Aber weil ich gelegentlich zur Meckerei neige, und das muntere Durcheinanderpurzeln von EU und Europa auch gegenüber dem europäischen Kiew für respektlos halte (muss man dem Melnyk solche Vorlagen schießen?) , beschäftigte ich mich lieber mit der Überlegung, wie es denn wäre, wenn nun dieses “Europa sein Erweiterungsversprechen einlöst”. Erst einmal bat ich den Globus um Auskunft, wem diese vorwitzige Heimatkontinent*in was versprach. Sie wird doch wohl nicht schwanger werden wollen von Asien?
Trotzdem ärgerte es mich, dass ich die vielen Seiten auf einmal gelesen hatte. Das hätte ich mir aufteilen können.
Ein Seitchen pro Tag wären vierzehn gute Tage gewesen, nur ein halbes, und schon wäre fast der ganze Monat gut gelaufen.
So bleibt mir nur, auch diese Erkenntnis heute an Sie weiterzureichen, da die politischen Verheißungen der parteilichen Neuzeit öffentlich zugänglich sind. Unter „Debattenkonvent“, diesem „grandiosen” Ereignis werden Sie fündig.
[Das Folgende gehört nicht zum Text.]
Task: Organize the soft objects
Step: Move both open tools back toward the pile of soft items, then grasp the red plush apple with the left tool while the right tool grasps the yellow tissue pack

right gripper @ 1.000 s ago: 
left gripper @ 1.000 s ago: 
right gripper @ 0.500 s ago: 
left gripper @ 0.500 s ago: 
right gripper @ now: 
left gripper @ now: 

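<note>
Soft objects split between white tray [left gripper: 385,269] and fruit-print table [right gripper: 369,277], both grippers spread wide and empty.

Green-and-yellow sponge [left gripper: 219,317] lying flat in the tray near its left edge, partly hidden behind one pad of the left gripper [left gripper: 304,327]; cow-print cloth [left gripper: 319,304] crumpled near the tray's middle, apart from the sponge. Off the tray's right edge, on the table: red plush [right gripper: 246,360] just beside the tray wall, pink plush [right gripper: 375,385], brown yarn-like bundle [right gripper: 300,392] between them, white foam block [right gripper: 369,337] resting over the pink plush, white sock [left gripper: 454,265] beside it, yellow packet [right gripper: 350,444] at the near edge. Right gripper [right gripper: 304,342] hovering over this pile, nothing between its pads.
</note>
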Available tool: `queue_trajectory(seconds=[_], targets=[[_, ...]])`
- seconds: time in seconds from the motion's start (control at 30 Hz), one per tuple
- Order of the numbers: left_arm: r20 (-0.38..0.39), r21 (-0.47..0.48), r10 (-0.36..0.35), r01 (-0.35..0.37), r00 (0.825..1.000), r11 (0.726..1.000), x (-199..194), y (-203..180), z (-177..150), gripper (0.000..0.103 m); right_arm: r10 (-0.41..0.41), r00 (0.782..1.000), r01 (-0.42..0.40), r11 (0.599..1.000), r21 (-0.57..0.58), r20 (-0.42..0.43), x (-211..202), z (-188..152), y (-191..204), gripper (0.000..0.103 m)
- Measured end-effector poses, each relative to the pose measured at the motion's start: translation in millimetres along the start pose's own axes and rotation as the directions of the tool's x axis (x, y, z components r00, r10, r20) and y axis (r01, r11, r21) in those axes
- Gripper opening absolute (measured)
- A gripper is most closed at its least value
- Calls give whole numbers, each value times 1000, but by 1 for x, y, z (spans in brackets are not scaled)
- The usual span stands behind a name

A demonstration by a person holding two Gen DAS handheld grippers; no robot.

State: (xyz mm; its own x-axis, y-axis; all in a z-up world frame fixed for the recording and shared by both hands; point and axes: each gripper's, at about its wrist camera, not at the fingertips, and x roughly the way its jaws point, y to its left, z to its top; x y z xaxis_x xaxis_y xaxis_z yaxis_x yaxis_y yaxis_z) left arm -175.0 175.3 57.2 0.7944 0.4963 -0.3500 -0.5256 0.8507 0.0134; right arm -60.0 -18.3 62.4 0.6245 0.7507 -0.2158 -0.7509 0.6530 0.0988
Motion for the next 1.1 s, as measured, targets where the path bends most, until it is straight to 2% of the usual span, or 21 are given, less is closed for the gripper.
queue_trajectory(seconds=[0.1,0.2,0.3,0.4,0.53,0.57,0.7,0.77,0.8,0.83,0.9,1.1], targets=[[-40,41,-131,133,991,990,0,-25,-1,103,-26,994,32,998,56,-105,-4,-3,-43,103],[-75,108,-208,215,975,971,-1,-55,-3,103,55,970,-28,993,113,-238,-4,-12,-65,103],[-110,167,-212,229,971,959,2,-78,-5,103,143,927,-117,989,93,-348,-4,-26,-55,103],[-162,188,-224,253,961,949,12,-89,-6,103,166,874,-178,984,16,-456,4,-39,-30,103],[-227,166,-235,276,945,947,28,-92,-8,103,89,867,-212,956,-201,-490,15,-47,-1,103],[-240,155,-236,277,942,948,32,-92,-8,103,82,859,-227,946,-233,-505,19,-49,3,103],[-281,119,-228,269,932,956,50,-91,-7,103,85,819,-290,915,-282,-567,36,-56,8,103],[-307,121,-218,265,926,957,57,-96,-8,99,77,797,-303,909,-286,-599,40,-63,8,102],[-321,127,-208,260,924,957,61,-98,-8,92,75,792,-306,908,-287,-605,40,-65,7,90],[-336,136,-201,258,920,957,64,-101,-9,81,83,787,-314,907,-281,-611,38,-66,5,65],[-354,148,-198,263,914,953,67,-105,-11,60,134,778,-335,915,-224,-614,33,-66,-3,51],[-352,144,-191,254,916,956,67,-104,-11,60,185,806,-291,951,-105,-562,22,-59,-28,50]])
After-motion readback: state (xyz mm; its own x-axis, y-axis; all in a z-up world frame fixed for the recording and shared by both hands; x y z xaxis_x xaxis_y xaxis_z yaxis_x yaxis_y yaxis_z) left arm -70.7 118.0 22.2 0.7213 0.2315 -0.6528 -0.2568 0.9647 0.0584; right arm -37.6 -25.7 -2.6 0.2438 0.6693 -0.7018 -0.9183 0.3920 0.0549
Schöne Fotos sind auch da.
Ich garantiere einen weiteren guten Tag beim Nachdenken darüber, ob demnächst auch ein „Schweigekonvent“ organisiert werden wird.
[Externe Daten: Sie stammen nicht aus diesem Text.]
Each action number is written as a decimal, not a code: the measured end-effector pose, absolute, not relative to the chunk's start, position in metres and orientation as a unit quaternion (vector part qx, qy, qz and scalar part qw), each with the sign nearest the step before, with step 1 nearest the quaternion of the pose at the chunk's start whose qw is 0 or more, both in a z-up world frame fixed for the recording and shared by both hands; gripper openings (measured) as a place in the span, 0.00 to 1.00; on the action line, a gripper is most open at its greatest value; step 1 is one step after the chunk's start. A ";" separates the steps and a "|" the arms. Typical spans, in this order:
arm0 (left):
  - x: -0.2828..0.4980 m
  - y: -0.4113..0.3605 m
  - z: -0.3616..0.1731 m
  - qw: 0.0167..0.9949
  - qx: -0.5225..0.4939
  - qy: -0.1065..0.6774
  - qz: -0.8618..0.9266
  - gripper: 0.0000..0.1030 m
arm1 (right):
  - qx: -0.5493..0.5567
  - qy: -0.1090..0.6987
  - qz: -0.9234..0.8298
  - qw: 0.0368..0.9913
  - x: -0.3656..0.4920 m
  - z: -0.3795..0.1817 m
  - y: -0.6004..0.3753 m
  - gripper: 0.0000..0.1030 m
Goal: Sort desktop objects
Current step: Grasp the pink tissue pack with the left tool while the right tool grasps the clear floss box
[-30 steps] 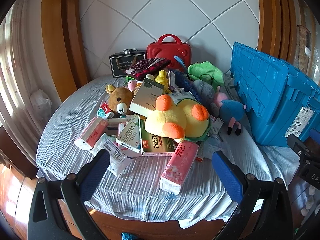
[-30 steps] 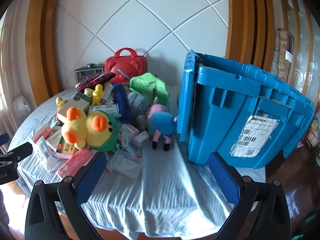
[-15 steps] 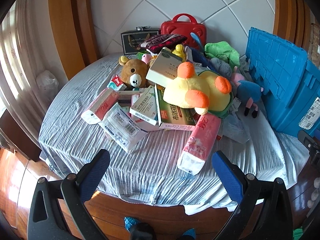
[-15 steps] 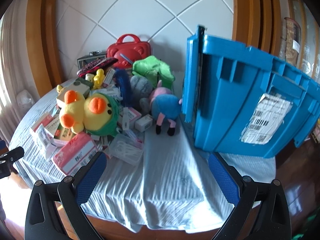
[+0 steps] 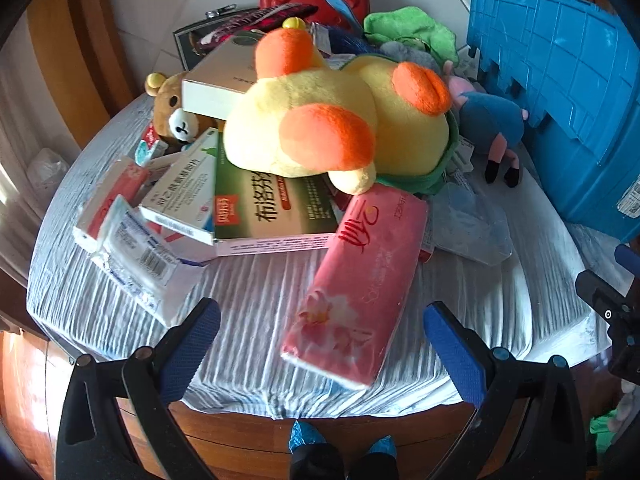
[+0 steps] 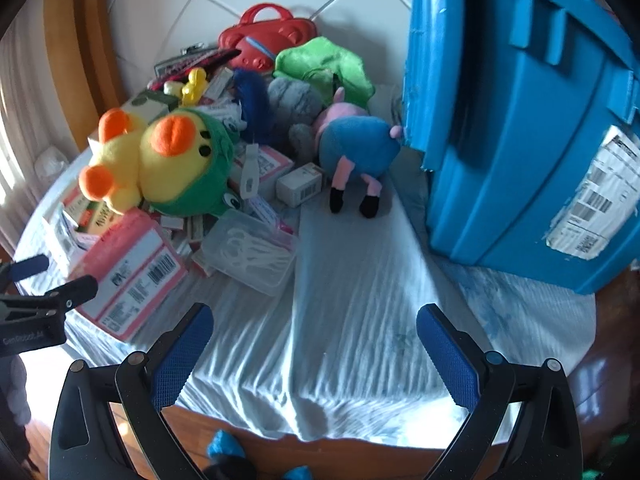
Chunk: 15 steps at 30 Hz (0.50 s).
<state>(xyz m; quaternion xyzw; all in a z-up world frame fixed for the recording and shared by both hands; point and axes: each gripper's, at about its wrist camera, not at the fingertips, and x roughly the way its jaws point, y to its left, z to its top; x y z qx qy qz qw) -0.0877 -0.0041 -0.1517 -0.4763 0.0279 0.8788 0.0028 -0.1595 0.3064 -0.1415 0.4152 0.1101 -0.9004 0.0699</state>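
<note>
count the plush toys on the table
5 clearly: yellow duck plush atop the boxes, brown bear behind left, blue pig plush by the blue crate, grey plush, green plush behind. The pile may hide more.

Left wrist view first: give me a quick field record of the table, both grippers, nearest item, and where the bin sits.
surface: round table under a wrinkled pale cloth
left gripper: open, empty, pink tissue pack lying between its fingers' line
right gripper: open, empty, over bare cloth
pile top: yellow duck plush resting on medicine boxes
other toys: brown bear, blue pig plush
bin: blue crate, right side of the table
in bin: cannot tell
</note>
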 end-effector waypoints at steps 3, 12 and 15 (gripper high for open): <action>-0.101 0.005 -0.167 0.012 -0.491 0.036 0.871 0.92 | 0.435 0.116 -0.889 0.082 -0.176 -0.154 0.305 1.00; -0.122 0.014 -0.191 -0.010 -0.515 0.011 0.857 0.63 | 0.446 0.153 -0.866 0.164 -0.226 -0.178 0.276 0.81; -0.123 0.017 -0.192 -0.015 -0.511 0.009 0.859 0.63 | 0.440 0.177 -0.859 0.193 -0.239 -0.183 0.265 0.83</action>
Aber bitte vergessen Sie nicht, inmitten all dieser guten Tage, die nun auch vor Ihnen liegen, meinen Namen bei Ihrem Parteieintritt anzugeben. Ich möchte doch so gerne die „Challenge“ gewinnen. Worin der Preis genau besteht, weiß ich nicht, aber mit ein bisschen Glück und Ihrer Unterstützung schenkt mir meine Partei gleich 365 „morgige“ gute Tage. Das fände ich schon grandios.
Allein, wenn ich es mir so recht überlege: Grandios ist zwar gut und schön, aber auch das lässt sich steigern.
Warum sich also bescheiden?
So erlag ich der Verführung dieses „Sound of Silence“.
[1] In etwa: So verdächtig, so außerordentlich, so folgenlos Versprechungen machend
Hallo Frau Erler, der Text ist mal wieder sehr erfrischend, auch weil es Ihnen gelingt, bissige Ironie so schön zu verpacken. Außerdem haben Sie nach meinen Vorstellungen einen ausgezeichneten Musikgeschmack. Vielen Dank für Ihre Arbeit.
Karl-Heinz Reineke
Ich fühle mich jetzt so inspiriert und gut, ich könnte Gänseblümchen ausreißen. Oder vielleicht besser nicht - wer weiß, ob das nicht der "green mind" widerspricht wegen Umweltvandalismus und so?
Auf jeden Fall viel Erfolg, beim Gewinnen der Challenge. Un d wenn wir hier schon einen musikalischen Post haben, mir fallen zwei einigermaßen passende Stücke spontan ein:
- Don't Worry Be Happy (https://www.youtube.com/watch?v=d-diB65scQU)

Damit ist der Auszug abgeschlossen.